Eowpdc=(Δp-(pg-p0))Tdiag(w*)(Δp-(pg-p0))
Figure GDA0002234280830000072
wherein p isc=p0+ Δ p, w is more than or equal to 0 and less than or equal to 1, w is a parameter weight, Δ p is the output of the convolutional neural network, pgFor true residual, p0As an input parameter for the current iteration, pcFor the current parameters, V (p) is the deformation and weak perspective projection function, and diag is the diagonal matrix construction.

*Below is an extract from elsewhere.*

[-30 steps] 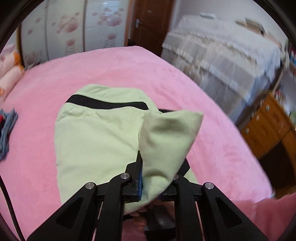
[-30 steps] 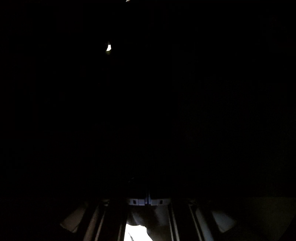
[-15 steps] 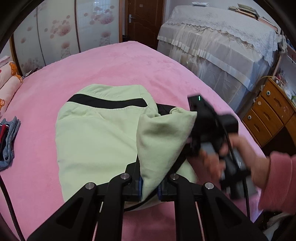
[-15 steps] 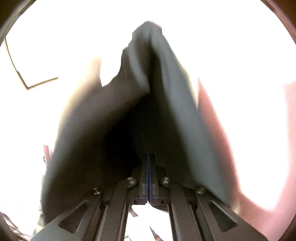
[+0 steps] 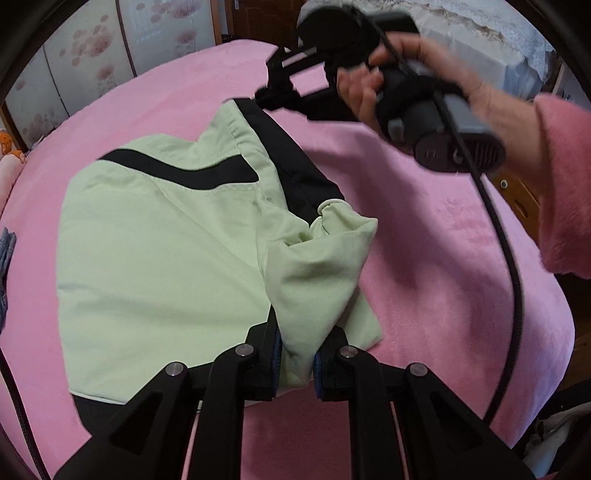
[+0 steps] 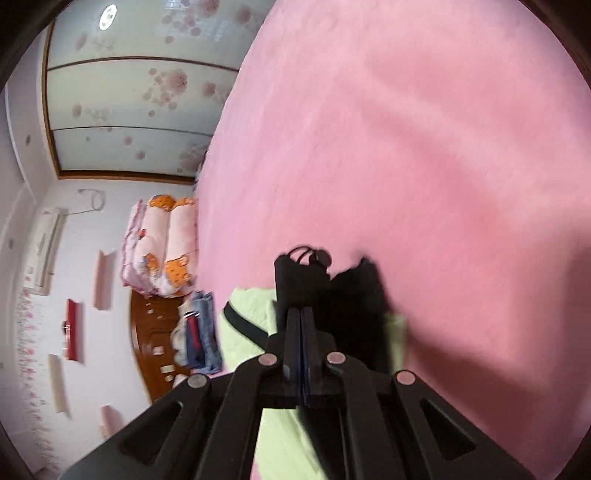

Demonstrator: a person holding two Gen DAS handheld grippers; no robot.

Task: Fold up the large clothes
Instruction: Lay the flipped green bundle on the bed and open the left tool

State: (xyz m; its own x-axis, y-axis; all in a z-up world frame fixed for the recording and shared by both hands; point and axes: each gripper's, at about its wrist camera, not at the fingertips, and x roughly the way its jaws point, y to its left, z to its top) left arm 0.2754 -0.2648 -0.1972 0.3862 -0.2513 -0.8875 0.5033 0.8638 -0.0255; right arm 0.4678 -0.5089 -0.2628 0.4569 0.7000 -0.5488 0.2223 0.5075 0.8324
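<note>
A light green garment (image 5: 159, 258) with black bands lies partly folded on the pink bed (image 5: 443, 258). My left gripper (image 5: 295, 363) is shut on a bunched green fold of it at the near edge. My right gripper (image 5: 266, 96), held by a hand in a pink sleeve, is shut on the garment's black edge at the far corner and lifts it. In the right wrist view the right gripper (image 6: 304, 314) pinches black fabric (image 6: 351, 295) with the green garment (image 6: 251, 325) below it.
Folded jeans (image 6: 201, 332) and cartoon pillows (image 6: 162, 247) lie at the bed's head. A wardrobe with flowered doors (image 5: 92, 55) stands behind the bed. A second bed with a lace cover (image 5: 498, 22) and wooden drawers are to the right.
The right gripper has risen from beside the left gripper to the garment's far corner, pulling the black edge up and back. Its view went from dark to bright. The left gripper keeps its hold.
</note>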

As shown in the formula, by weighting the true residual diag (w) × (p)g-pc) Adding to the current parameter pcIn the method, the three-dimensional face constructed by the updated parameters is expected to be closer to the real face V (p)g). Meanwhile, since the fitting ability of the neural network is limited, λ | | | diag (w) × (p) is usedg-pc)||2The pressure of the current parameters on the neural network is modeled and fitted, and the pressure is added into a loss term, so that the neural network is expected to assign weights to the parameters with higher cost performance.

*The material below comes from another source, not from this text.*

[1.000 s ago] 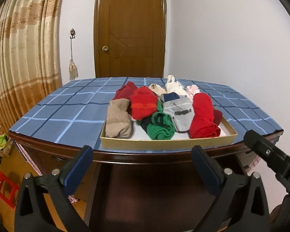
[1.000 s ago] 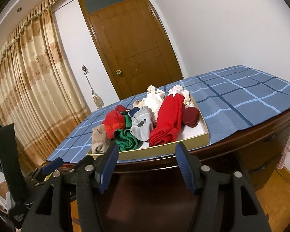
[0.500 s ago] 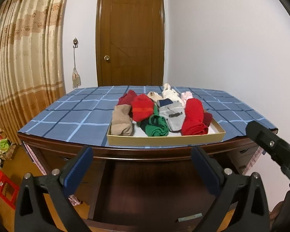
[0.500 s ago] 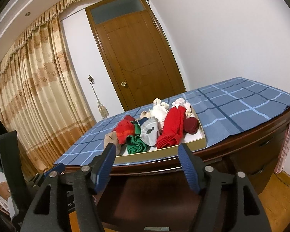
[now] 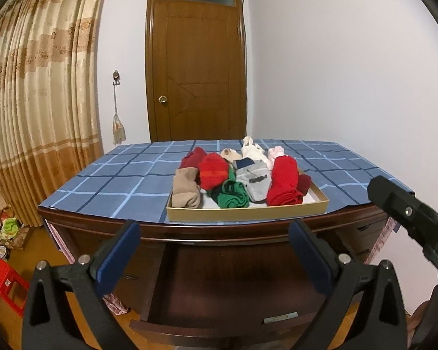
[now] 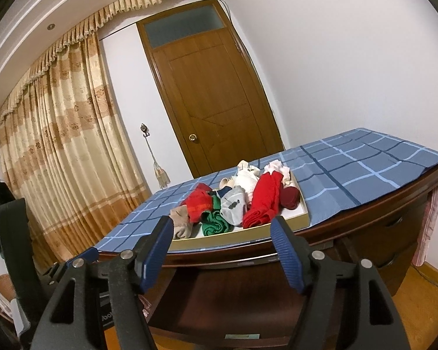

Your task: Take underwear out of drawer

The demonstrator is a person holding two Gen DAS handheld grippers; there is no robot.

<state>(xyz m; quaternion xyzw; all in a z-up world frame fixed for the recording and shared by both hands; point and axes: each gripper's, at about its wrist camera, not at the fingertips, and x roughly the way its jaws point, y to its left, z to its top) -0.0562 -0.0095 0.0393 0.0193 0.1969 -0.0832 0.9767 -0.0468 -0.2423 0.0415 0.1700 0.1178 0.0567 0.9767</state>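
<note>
A shallow tan tray (image 5: 245, 212) full of rolled underwear (image 5: 283, 185) in red, green, grey, beige and white sits on the desk's blue checked cloth (image 5: 125, 175). It also shows in the right wrist view (image 6: 248, 234), with the underwear (image 6: 262, 201) in it. Below the desk edge a dark wooden drawer (image 5: 224, 291) stands pulled open; its inside looks bare. My left gripper (image 5: 216, 255) is open and empty in front of the drawer. My right gripper (image 6: 223, 252) is open and empty, back from the desk front.
The open drawer's front (image 6: 242, 335) is low in the right wrist view. A brown door (image 5: 197, 70) and curtains (image 5: 38, 110) are behind the desk. Clutter and a red stool (image 5: 7, 287) lie on the floor at left. More drawers (image 6: 394, 233) are at right.
Both grippers have drawn back and away from the desk, so the tray looks smaller and the open drawer has come into view. Both stay open and empty.
</note>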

During the training process, finding the optimal w for each sample is too complex, so V (p) is usedc+diag(w)*(pg-pc) In p)gUsing taylor expansion to obtain:
||V′(pg)*diag(w-1)*Δpc||2+λ||diag(w)*Δpc||2
wherein, V' (p)g) Is V (p)g) The above equation is expanded and the constant term is removed to obtain:
wT(diag(Δpc)V′(pg)TV′(pg)diag(Δpc))w-2*1T(diag(Δpc)V′(pg)TV′(pg)diag(Δpc))w
-λ*wTdiag(Δpc.*Δpc)w
let H equal V' (p)g)diag(Δpc) Then the original optimization problem can be written as:
Figure GDA0002234280830000071
0≤w≤1
the above formula is a standard quadratic programming problem, which can be solved quickly by interior point method. However, the computation of H in this loss function is very time consuming, recalculating H while training each sample makes training time unacceptable. The experiment shows that the only non-constant term of H is V' (p)g) For each training sample V' (p)g) Is stationary. Thus, before training, V' (p) of each sample can be comparedg) Calculated and stored, and directly read during training. The weight value obtained, i.e., the weight lost by each parameter in the OWPDC, may describe the priority of each parameter.

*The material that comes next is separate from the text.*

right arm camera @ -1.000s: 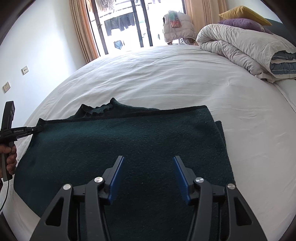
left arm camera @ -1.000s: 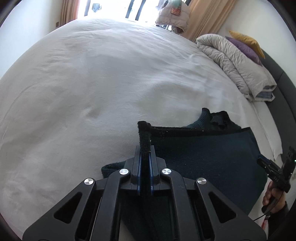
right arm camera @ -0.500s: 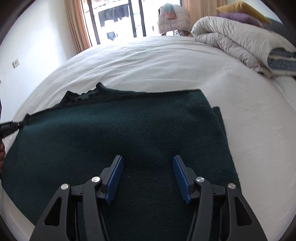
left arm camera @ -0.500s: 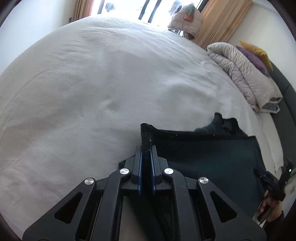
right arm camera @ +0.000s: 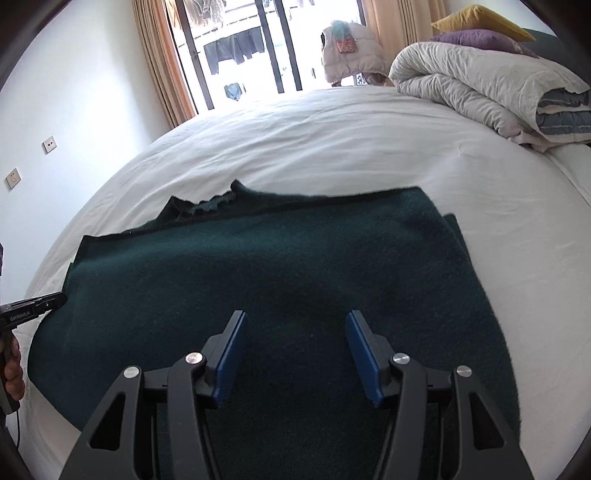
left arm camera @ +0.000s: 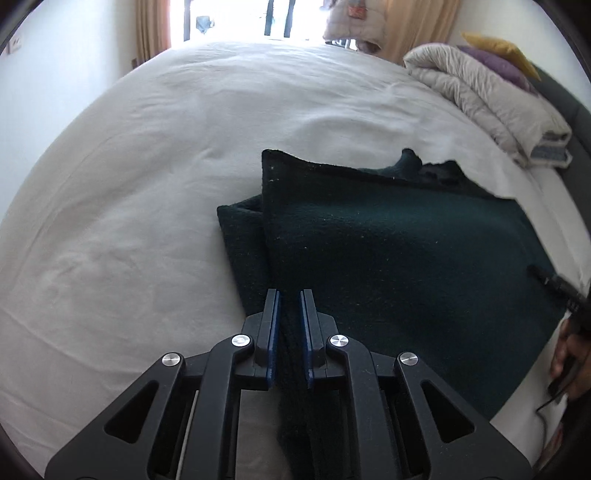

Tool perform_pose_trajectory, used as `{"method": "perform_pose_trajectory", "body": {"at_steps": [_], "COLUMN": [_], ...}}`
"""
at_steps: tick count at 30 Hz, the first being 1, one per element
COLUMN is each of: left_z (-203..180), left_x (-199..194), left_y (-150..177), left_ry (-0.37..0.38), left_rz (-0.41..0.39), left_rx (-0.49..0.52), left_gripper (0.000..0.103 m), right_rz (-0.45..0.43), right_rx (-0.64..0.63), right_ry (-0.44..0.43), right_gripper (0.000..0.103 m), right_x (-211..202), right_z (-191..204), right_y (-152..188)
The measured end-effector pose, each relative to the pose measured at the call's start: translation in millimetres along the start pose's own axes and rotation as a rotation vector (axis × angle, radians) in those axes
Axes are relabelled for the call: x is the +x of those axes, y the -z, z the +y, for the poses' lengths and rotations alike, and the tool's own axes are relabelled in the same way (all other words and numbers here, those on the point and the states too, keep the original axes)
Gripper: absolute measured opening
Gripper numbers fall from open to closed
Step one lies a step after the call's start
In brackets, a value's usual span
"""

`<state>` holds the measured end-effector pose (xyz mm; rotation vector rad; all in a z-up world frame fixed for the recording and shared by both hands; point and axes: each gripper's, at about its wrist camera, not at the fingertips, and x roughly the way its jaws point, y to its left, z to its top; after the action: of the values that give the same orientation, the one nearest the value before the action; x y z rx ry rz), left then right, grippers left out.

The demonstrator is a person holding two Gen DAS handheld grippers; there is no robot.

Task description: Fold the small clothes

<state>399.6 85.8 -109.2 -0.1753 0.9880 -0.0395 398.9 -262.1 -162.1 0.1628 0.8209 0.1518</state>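
Note:
A dark green knitted garment [left arm camera: 399,258] lies folded flat on the white bed [left arm camera: 147,184]; it also shows in the right wrist view [right arm camera: 288,273]. My left gripper [left arm camera: 290,299] sits at the garment's left edge, its jaws slightly apart with the fabric edge running loosely between them. In the right wrist view the left gripper [right arm camera: 40,306] shows at the garment's left side. My right gripper [right arm camera: 295,325] is open and empty, hovering over the garment's near middle. The garment's collar [right arm camera: 210,203] pokes out at the far edge.
A rolled grey duvet [right arm camera: 491,85] with purple and yellow pillows [right arm camera: 476,33] lies at the bed's far right. A window with curtains [right arm camera: 240,48] and a pale jacket [right arm camera: 347,48] stand beyond the bed. White sheet surrounds the garment.
My left gripper laid the lifted corner down, slid back along the left edge and parted its jaws. The garment now lies flat. My right gripper stayed open above it.

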Motion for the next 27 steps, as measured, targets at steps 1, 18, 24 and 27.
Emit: {"method": "perform_pose_trajectory", "body": {"at_steps": [1,18,24,27], "left_z": [3,16,0,-6], "left_x": [-1,-13,-8,-10], "left_y": [1,20,22,24], "left_ry": [0.016,0.16,0.106,0.056], "left_rz": [0.003,0.051,0.062,0.038], "left_rx": [-0.017,-0.086,0.014,0.05], "left_gripper": [0.01,0.024,0.021,0.007], "right_rz": [-0.001,0.009,0.013,0.011], "right_rx": [-0.001,0.016,0.011,0.007], "right_ry": [-0.007,-0.075,-0.07,-0.067], "right_gripper": [0.059,0.059,0.059,0.059], "right_x": [-1,-8,-7,-8], "right_z": [1,7,9,11], "right_y": [2,17,19,19]}}
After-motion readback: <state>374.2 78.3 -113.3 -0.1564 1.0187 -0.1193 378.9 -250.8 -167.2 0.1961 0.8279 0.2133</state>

And step 04, updating the initial parameters according to the parameter residual errors.
Then adding the input parameter and the parameter residual error to obtain a better parameter pk+1=pk+ΔpkAnd performing next iteration including input feature construction and parameter estimation of the convolutional neural network. After K iterations to reach the preset threshold, V (p) is usedk) And obtaining the position of each point on the three-dimensional face on the image.
And step 05, collecting face key points on the three-dimensional face model.
Because the existing face key point training sample is usually within the medium posture, the invention generates the training sample under the large posture by performing out-of-plane rotation on the existing training sample, and the method specifically comprises the following steps:
given a training sample comprising a face image and manually calibrated key points, a three-dimensional model of the face in the image can be obtained by using key point-based three-dimensional face model fitting. Some anchor points are then sampled uniformly over the background area. For each anchor point, its depth is estimated from the point on the three-dimensional face model that is closest to it. After the depths of all anchor points are obtained, triangularization is used to group the anchor points into a series of triangular patches. These patches, together with the fitted three-dimensional face, constitute the depth information of the image. The virtual depth image can be rotated out of plane in a three-dimensional space and rendered at any angle, and the appearance of the human face in different postures in the image is generated. The deflection angle is used as the step length by 5 degrees, and a series of virtual samples are generated by gradually expanding until the step length reaches 90 degrees.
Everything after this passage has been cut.